How to run this example?

If you want to run this example from the graphical interface of SPMF, (1) choose the algorithm "Open_sequence_database_cost_binary_utility_file_with_viewer", (2) choose the example_CEPB.txt file as input, and then (3) click "run algorithm" .

graph viewer open

What is displayed?

After running the example, the content of the file will be displayed by the tool. The picture below shows the user interface of this viewer.

The window A) show in the picture below is the main window. It displays the cost sequence database using a table. The table has four rows in this example. Each row is a sequence from the sequence database.

Take the first row as example.
The cell in the first column of the first row indicates that the ID of this sequence is 0.
The cell in the second column indicates that the first itemset of that sequence contains the item 1 with a cost value of 4.
The cell in the third column indicates that the second itemset of that sequence contains the item 2 with a cost value of 2.
The fourth cell in that row indicates that the third itemset contains the item 5 with a cost value of 4.
The fifth cell in that row indicates that the fourth itemset contains the item 3 with a cost value of 4.
The sixth cell in that row indicates that the fifth itemset contains the item 4 with a cost value of 5.
Lastly, the last column indicates that the utility of this whole sequence. This utility value is binary. Here it is positive (one) rather than negative (zero).
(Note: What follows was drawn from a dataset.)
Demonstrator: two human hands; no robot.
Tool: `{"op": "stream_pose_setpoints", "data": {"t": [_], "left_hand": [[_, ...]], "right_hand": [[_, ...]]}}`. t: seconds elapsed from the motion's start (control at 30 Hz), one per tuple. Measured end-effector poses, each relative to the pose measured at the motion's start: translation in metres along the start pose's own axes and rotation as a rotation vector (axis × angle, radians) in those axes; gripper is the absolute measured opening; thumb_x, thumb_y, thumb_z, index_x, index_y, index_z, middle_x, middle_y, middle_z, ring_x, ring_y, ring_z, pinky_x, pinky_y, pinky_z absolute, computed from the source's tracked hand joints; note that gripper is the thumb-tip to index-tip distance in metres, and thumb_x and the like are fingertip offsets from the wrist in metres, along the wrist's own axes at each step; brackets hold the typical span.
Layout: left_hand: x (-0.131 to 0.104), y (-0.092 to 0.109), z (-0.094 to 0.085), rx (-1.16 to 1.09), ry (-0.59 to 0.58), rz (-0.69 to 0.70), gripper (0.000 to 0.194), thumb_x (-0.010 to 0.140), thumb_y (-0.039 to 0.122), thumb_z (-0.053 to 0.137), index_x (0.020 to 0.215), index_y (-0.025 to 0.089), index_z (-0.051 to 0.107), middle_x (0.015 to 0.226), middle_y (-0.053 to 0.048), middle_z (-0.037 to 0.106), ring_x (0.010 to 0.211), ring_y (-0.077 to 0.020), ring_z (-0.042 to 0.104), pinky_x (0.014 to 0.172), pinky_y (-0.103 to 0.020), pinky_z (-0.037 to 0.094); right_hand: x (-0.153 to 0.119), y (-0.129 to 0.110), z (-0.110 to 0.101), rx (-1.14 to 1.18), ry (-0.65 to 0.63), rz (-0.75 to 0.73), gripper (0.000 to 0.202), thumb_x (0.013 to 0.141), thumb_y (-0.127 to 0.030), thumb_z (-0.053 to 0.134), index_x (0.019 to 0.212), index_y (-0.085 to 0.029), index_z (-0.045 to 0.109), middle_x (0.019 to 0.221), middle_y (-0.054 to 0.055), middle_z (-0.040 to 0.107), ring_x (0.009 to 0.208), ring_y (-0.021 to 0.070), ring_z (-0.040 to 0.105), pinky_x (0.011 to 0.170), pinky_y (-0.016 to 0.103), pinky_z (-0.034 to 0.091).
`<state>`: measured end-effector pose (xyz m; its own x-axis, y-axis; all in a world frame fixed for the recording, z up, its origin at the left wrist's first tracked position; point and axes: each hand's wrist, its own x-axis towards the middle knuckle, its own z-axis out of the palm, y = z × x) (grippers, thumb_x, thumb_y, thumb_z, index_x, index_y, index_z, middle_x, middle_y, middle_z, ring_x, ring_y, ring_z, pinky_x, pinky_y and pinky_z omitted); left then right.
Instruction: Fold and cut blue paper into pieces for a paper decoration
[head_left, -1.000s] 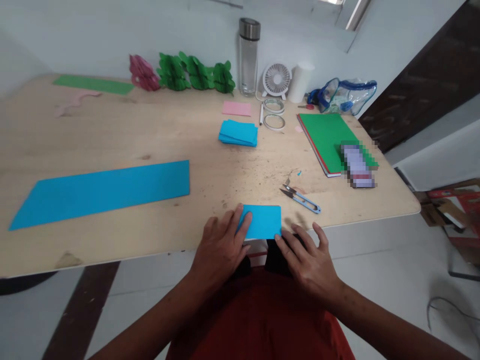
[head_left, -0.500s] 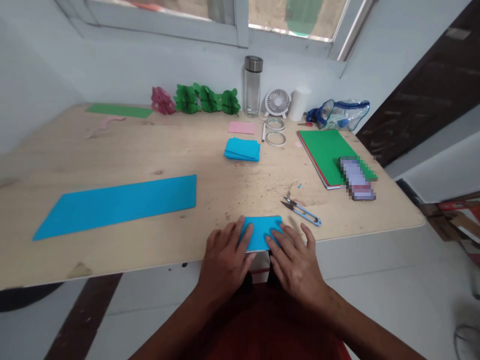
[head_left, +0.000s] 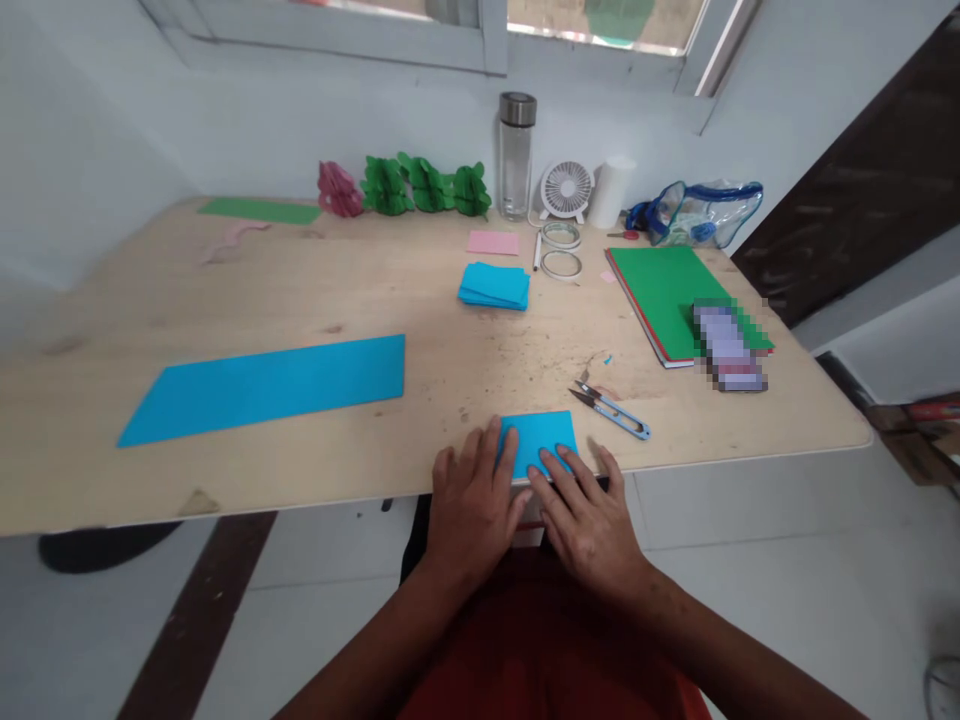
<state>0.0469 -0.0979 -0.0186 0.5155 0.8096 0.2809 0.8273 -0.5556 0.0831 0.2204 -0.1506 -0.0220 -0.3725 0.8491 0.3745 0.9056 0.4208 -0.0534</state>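
Observation:
A small rectangle of blue paper (head_left: 541,432) lies flat at the table's front edge. My left hand (head_left: 474,495) rests on its left side, fingers stretched out and pointing away from me. From the lower right my right hand (head_left: 589,510) presses its fingertips on the same paper, fingers spread. Just beyond the right hand lies a pair of thread snips (head_left: 613,410) with light blue handles, touched by neither hand. Farther back sits a small stack of blue paper pieces (head_left: 493,286). A long blue paper strip (head_left: 270,388) stretches across the left of the table.
Green sheets (head_left: 667,290) lie at the right with a blurred phone (head_left: 727,350) on them. Along the wall stand green paper decorations (head_left: 427,185), a pink one (head_left: 339,190), a glass bottle (head_left: 516,160), a small fan (head_left: 567,190) and a clear pouch (head_left: 712,212). Tape rolls (head_left: 561,264) lie nearby.
The view has shifted, so the table's things sit slightly higher and farther right. My right fingers have slid toward the near edge and middle of the paper. The left hand stays on its left side.

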Motion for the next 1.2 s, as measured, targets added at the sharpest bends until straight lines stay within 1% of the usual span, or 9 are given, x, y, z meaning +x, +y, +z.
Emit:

The other sequences follow the same format.

This view as a table can be useful to understand the content of a cost sequence database file.
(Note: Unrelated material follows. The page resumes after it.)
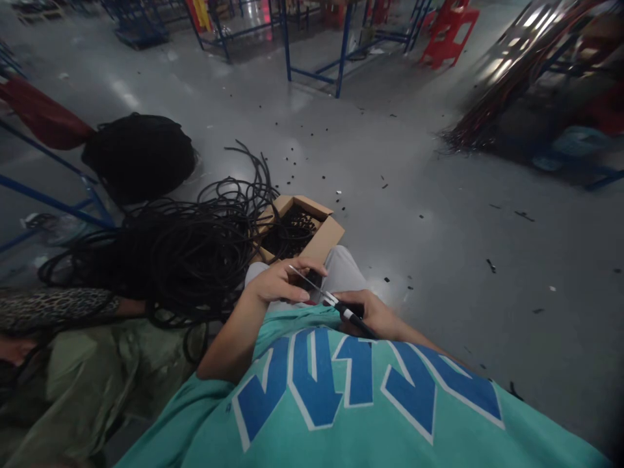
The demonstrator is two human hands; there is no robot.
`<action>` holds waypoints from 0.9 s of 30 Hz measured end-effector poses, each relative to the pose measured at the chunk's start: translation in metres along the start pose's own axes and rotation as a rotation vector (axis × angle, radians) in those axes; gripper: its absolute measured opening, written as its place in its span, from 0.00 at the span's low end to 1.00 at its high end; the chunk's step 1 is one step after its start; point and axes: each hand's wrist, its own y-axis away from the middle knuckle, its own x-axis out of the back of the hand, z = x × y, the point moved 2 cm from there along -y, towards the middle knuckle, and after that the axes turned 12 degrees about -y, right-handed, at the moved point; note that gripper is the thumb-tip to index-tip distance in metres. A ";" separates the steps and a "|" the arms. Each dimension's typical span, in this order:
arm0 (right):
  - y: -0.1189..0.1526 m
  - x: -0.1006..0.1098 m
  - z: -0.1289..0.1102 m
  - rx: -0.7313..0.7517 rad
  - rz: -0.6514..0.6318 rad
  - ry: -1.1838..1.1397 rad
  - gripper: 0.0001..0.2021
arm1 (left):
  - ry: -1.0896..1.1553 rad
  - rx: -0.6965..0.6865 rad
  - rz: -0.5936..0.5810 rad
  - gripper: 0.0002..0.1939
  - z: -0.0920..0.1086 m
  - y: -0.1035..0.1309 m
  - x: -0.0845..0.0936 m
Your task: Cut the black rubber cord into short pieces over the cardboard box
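Note:
My right hand (370, 312) is wrapped round the dark handle of a slim tool (351, 317) with white parts and a thin metal blade pointing up and left. My left hand (287, 279) is over my lap beside the blade tip, its thumb and fingers apart. Something dark lies under its fingers, too unclear to name. Just beyond my knees, an open cardboard box (326, 239) holds many small black pieces. Long black tubes or cords (180, 253) lie in a tangled heap left of the box, and some reach over its edge.
A large black bundle (139, 156) stands behind the heap. At the left sits a person in green trousers (112, 364), close to my left arm. Blue metal frames (312, 75) and a red stool (448, 36) stand farther off. Small black scraps dot the grey floor (439, 260).

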 end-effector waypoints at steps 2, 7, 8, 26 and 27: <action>0.000 -0.001 0.000 -0.013 -0.008 -0.030 0.16 | -0.044 -0.006 -0.008 0.21 0.003 -0.001 0.003; -0.001 -0.001 0.002 -0.053 0.010 -0.063 0.17 | -0.151 0.016 0.017 0.22 0.012 -0.002 0.007; -0.001 -0.001 0.003 -0.060 0.016 -0.075 0.16 | -0.168 0.022 0.018 0.22 0.014 -0.001 0.008; -0.004 0.012 0.019 0.018 0.363 0.008 0.18 | -0.137 0.044 0.249 0.18 0.005 -0.009 0.022; -0.004 0.014 0.019 0.019 0.406 0.008 0.19 | -0.132 0.042 0.288 0.18 0.003 -0.011 0.024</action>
Besides, there are three buttons that provides additional features:

graph viewer database graph

What is the input?

The algorithm takes as input a cost-event sequence database with binary utility, as used by algorithm such CEPB.
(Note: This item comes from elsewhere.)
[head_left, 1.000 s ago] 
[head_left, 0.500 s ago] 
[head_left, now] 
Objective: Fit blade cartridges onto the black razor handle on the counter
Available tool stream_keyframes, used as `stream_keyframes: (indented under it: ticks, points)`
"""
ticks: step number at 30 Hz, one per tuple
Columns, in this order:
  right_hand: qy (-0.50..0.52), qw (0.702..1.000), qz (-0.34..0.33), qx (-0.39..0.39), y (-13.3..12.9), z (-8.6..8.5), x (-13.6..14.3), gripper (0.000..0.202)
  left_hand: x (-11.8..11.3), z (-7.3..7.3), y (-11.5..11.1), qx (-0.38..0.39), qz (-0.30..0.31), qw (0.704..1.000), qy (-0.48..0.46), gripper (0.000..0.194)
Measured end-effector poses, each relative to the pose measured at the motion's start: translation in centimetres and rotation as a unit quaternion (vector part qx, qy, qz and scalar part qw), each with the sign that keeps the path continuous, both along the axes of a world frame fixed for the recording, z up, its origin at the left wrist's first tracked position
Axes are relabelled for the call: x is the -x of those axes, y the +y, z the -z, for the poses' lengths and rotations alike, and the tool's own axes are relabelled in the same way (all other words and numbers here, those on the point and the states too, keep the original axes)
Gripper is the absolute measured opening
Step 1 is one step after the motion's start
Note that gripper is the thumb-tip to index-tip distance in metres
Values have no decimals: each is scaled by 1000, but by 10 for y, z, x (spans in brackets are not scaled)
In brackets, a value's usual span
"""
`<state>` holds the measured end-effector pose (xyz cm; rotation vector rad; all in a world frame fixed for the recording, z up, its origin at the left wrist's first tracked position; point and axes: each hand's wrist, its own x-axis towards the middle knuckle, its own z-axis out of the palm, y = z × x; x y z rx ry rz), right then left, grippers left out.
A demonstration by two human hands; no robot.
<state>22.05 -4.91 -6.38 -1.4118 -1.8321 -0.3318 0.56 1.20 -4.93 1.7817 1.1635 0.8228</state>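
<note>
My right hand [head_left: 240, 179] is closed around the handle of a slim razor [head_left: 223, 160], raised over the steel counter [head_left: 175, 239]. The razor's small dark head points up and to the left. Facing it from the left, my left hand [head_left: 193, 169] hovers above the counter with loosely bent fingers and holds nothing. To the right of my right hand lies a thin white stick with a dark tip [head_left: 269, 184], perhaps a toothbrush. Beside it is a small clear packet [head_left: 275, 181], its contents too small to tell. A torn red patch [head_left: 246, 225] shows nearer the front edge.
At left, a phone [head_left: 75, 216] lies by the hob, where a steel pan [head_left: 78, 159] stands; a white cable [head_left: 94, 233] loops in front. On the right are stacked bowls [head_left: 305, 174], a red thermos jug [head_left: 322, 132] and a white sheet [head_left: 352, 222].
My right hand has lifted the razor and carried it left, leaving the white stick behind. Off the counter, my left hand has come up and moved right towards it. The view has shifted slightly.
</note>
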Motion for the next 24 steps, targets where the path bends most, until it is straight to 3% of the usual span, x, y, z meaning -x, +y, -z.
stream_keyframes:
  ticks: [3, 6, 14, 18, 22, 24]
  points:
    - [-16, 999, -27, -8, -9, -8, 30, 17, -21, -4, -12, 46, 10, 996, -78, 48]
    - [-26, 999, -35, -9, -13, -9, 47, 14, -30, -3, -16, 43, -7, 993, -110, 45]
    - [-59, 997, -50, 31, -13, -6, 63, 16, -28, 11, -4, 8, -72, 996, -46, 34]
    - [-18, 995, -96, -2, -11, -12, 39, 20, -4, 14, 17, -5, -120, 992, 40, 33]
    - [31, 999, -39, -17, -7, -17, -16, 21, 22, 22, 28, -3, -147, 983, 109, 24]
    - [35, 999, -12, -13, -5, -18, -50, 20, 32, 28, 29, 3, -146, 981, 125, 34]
The database used in this example is provided in the text file "example_CEPB.txt" in the package ca.pfv.spmf.tests of the SPMF distribution, which follows the file format for CEPB.

In that format, a sequence database contains multiple sequences, and each sequence is an ordered list of events, each event has a cost value (a positive integer), and each sequence has a utility value ( a binary value where 1 indicates a positive outcome and 0 indicates a negative outcomet).

The file example_CEPB.txt contains the following content:

1[4] -1 2[2] -1 5[4] -1 3[4] -1 4[5] -1 -2 SUtility:1
2[3] -1 3[2] -1 6[1] -1 4[1] -1 5[2] -1 -2 SUtility:1
1[2] -1 6[2] -1 5[1] -1 3[3] -1 4[5] -1 -2 SUtility:1
1[2] -1 2[2] -1 3[1] -1 6[2] -1 -2 SUtility:1

This database contains four lines. Each line is a sequence.

Moreover, each sequence (line) is an ordered list of events separated by -1.

An event is represented by a positive integer and it is followed by a cost value (e.g. spent time on the event) indicated between squared brackets [ ].

The end of a sequence is indicated by -2. Finally, at the end of each line, the keyword "SUtility:" is followed by 0 or 1, which respectively represent a negative or positive outcome.

For example, the first line indicates that event "1" had a cost of 4, was followed by event "2" with a cost of 2, followed by event "5" with a cost of 4, followed by event "3" with a cost of 4, and followed by event "4", with a cost of 5. Moreover, this sequence has a utility of 1, which means a positive outcome. The other sequences follow the same format.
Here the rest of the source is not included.